L’action de Gianni Schicchi est plus satisfaisante : le livret de Giovacchino Forzano, qui a signé aussi celui de Suor Angelica, s’inspire d’un passage de L’Enfer de La Divine Comédie de Dante, transposé de la fin du XIIIe siècle à notre époque, dans un décor brut fait de parois qui laissent entrevoir un Ponte Vecchio stylisé. Elle joue la carte de la fantaisie débridée autour d’un héritage et d’un testament perdu qu’il faut retrouver et que tout le monde recherche. La situation entraîne un imbroglio amoureux autour de Rinuccio, qui a découvert le précieux document et le marchande pour épouser Lauretta, la fille de Schicchi. L’arrivée de ce dernier va l’y aider : il va berner sans scrupules la famille concernée par l’héritage pour se le faire attribuer, permettant aux promis de se marier. La mise en scène de Denis Krief est dynamique, elle joue sur un comique de situation mais aussi sur un cynisme de bon aloi qui, en fin de compte, trouve un semblant de justification dans la concrétisation d’une idylle. Le plateau vocal est en forme et s’amuse. Bruno de Simone est un Schicchi roublard à souhait, Dave Monaco prête sa jeunesse à Rinuccio, convaincant dans Firenze è come un albero fiorito, et Francesca Longari laisse se dérouler un legato onctueux dans le personnage de Lauretta. Elle ne rate pas son air O mio babbino caro. On retrouve encore l’allure hautaine et sèche, voix en concordance, d’Anna Maria Chiuri en tante Zita. Les jeux de scène retiennent l’attention, les mouvements sont vifs et tous les protagonistes se révèlent bons comédiens. Mais une fois de plus, la direction anémiée de Valerio Galli plombe un peu l’ambiance globale, ne rendant pas justice à la vitalité et à la dimension de dérision.

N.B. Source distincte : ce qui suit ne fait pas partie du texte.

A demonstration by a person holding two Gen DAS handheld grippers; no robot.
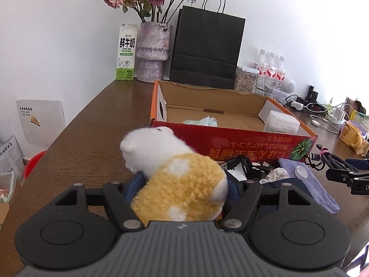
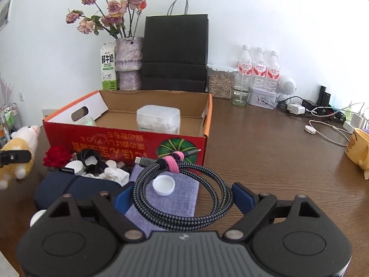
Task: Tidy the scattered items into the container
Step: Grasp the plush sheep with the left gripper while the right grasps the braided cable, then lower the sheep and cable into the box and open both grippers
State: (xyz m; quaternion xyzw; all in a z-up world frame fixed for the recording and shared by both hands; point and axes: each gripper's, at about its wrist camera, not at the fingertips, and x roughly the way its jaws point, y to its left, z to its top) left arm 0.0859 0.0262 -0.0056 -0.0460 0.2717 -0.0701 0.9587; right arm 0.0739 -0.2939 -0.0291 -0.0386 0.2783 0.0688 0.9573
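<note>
My left gripper [image 1: 184, 184] is shut on a white and yellow plush toy [image 1: 170, 180] and holds it in front of the red cardboard box [image 1: 230, 138]; the toy also shows in the right wrist view [image 2: 20, 147]. The box [image 2: 124, 143] holds a clear plastic tub [image 2: 159, 118] and a crumpled mask [image 1: 203, 121]. My right gripper [image 2: 184, 198] is around a coiled braided cable [image 2: 184, 194] with a pink tie; its fingers [image 2: 244, 198] touch the coil. Under it lie a purple cloth [image 2: 184, 198] and a white bottle cap [image 2: 163, 184]. A red rose [image 2: 57, 157], black cables [image 2: 92, 161], tissue and a navy pouch [image 2: 73, 189] lie beside them.
At the back stand a milk carton [image 1: 125, 55], a vase of dried roses [image 1: 153, 53], a black paper bag [image 1: 205, 48], water bottles [image 2: 259, 69], a seed jar and a glass. Chargers and cords [image 2: 322, 120] and a yellow mug [image 2: 358, 150] lie to the right.
</note>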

Malgré la bonne qualité des prises de vue, cette programmation du Teatro del Maggio Musicale Fiorentino de 2019 ne peut être conseillée comme une priorité pour Il Trittico de Puccini. Elle ne tient pas la route face à d’autres productions disponibles en DVD, notamment celle de la Scala de Milan avec Barbara Frittoli, Mariana Lipovsek ou Leo Nucci sous la direction brillante de Riccardo Chailly, publiée par le label Hardy, ou le plateau de rêve constitué, chez Opus Arte, par Eva-Marie Westbroek, Ermonela Joaho, Anna Larsson ou Lucio Gallo au Covent Garden, sous la baguette enflammée d’Antonio Pappano. D’autant plus que ces labels proposent, en toute logique, les trois opéras en un seul coffret.